Al oír la palabra «República», el viejo se levantó de golpe de la silla, con el rostro congestionado.
—¡La gente como tu padre eran todos unos miserables, unos asesinos! ¡Unos traidores a su rey legítimo!
—¿Legítimo? ¡Mueran los Borbones y ese cerdo de Luis XVIII! —gritó Marius, lleno de rabia. Luis XVIII hacía cuatro años que había muerto, pero para él, en aquel momento, aquello era lo de menos.
La discusión se fue envenenando cada vez más, y el viejo acabó por echar de casa a su nieto:
—Un barón como tú y un burgés como yo no pueden vivir bajo el mismo techo. ¡Fuera de aquí!

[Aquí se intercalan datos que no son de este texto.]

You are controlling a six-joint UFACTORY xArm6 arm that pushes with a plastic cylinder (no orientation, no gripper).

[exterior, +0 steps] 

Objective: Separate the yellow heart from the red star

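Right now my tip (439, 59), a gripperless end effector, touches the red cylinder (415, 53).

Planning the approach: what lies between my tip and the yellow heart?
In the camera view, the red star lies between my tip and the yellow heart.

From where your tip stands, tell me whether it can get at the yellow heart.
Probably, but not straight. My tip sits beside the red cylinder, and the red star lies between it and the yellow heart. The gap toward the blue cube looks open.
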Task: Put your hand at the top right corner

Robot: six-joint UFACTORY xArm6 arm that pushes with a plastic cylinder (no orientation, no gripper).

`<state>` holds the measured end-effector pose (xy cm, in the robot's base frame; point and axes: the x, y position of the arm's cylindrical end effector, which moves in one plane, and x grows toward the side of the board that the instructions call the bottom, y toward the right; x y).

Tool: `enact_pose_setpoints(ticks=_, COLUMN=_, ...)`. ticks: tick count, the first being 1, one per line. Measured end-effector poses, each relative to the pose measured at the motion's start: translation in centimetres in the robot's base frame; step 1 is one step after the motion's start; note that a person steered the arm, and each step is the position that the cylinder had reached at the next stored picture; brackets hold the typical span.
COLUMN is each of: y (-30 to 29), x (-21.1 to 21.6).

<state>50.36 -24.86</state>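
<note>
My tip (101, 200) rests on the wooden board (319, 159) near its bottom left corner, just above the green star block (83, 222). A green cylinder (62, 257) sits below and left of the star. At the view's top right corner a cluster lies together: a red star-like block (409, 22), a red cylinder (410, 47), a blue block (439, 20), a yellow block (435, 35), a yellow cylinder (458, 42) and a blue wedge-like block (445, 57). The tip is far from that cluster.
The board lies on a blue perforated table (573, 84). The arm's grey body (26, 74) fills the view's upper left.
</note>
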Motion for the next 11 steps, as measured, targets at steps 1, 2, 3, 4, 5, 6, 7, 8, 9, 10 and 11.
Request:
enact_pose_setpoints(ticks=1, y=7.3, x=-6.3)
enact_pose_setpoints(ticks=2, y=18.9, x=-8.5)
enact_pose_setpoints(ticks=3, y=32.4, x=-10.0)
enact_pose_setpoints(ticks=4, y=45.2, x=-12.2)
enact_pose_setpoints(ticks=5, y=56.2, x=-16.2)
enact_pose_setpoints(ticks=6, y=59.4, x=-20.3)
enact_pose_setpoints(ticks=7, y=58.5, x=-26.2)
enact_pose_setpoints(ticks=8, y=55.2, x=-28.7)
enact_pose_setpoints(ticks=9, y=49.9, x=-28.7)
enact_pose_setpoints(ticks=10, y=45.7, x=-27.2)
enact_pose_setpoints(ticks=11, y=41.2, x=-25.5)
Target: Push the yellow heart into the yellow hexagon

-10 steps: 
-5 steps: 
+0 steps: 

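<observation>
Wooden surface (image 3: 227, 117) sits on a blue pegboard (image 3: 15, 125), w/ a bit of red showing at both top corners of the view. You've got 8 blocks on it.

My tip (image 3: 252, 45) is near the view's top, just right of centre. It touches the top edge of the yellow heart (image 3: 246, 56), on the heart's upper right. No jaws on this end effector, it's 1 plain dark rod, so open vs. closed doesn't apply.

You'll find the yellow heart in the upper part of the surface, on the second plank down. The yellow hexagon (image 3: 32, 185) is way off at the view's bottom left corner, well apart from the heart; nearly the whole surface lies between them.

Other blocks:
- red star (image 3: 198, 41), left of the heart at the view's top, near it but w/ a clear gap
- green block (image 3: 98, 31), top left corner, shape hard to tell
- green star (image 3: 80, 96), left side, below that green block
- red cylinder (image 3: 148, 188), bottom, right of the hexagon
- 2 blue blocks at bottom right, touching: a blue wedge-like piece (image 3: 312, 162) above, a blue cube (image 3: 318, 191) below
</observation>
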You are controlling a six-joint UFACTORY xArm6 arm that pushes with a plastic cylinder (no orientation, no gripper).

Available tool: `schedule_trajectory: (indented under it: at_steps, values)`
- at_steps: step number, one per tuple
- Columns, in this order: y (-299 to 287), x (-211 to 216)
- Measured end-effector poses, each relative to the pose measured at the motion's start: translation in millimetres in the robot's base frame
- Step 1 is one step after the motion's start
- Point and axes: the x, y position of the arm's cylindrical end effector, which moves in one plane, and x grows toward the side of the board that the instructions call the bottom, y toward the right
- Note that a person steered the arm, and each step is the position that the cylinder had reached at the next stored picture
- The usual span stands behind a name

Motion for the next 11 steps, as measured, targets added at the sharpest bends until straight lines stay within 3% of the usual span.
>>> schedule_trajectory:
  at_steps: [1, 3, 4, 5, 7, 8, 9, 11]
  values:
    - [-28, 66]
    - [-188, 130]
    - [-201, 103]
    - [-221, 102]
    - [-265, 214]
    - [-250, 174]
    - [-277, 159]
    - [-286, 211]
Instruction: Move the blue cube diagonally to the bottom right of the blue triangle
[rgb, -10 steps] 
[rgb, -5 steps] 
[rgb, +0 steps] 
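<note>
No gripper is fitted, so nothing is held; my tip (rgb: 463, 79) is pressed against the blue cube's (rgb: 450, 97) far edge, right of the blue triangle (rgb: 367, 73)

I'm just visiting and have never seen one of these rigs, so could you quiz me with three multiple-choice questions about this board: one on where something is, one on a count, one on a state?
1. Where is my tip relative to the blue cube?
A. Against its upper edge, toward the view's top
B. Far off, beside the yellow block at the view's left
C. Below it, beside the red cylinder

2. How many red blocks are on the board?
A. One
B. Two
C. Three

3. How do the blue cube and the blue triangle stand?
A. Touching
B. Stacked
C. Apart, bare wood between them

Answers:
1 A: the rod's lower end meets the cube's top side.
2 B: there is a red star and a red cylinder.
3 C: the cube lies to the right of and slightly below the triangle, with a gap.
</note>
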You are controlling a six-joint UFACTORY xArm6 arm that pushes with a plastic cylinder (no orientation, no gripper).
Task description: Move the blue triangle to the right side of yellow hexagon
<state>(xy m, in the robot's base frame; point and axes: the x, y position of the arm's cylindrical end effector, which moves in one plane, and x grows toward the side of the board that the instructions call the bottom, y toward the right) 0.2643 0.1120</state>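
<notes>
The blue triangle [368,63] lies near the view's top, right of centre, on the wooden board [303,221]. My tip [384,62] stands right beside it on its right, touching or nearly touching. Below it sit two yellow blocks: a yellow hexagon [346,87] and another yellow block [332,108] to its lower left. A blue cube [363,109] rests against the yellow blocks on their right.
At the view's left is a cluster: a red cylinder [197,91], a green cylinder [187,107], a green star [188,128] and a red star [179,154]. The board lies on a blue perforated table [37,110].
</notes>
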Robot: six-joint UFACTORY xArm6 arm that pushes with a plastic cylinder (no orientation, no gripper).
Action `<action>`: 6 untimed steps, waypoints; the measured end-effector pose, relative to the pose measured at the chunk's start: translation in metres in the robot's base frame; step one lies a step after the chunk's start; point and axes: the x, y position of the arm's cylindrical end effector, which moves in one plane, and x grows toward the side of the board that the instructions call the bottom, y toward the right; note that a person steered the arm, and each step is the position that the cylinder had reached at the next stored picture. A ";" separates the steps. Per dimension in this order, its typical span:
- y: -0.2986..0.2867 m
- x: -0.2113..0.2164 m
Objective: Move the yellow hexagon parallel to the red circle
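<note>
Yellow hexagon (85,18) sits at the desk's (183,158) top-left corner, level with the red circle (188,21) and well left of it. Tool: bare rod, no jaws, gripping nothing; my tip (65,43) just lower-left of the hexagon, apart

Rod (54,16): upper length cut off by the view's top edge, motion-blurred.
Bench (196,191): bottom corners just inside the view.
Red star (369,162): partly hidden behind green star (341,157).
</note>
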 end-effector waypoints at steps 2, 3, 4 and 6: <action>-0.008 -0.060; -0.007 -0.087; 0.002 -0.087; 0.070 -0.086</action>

Y Marius se marchó, indignado, con treinta francos en el bolsillo, su reloj y algunas cosas en una bolsa de viaje. Gillenormand, a la mañana siguiente, dijo a su hija:
—¡Enviarás todos los meses sesenta pistolas2 a aquel desgraciado, y no quiero que se vuelva a pronunciar nunca más su nombre en esta casa!
1 La Restauración francesa designa el período comprendido entre la caída del Primer Imperio (1814) y la Revolución de las Tres Gloriosas (1830), con el paréntesis de los Cien Días del regreso napoleónico, y consiste en el retorno de la soberanía monárquica.
2 La pistola era una antigua moneda de oro de origen español o italiano que tenía un valor similar al luis.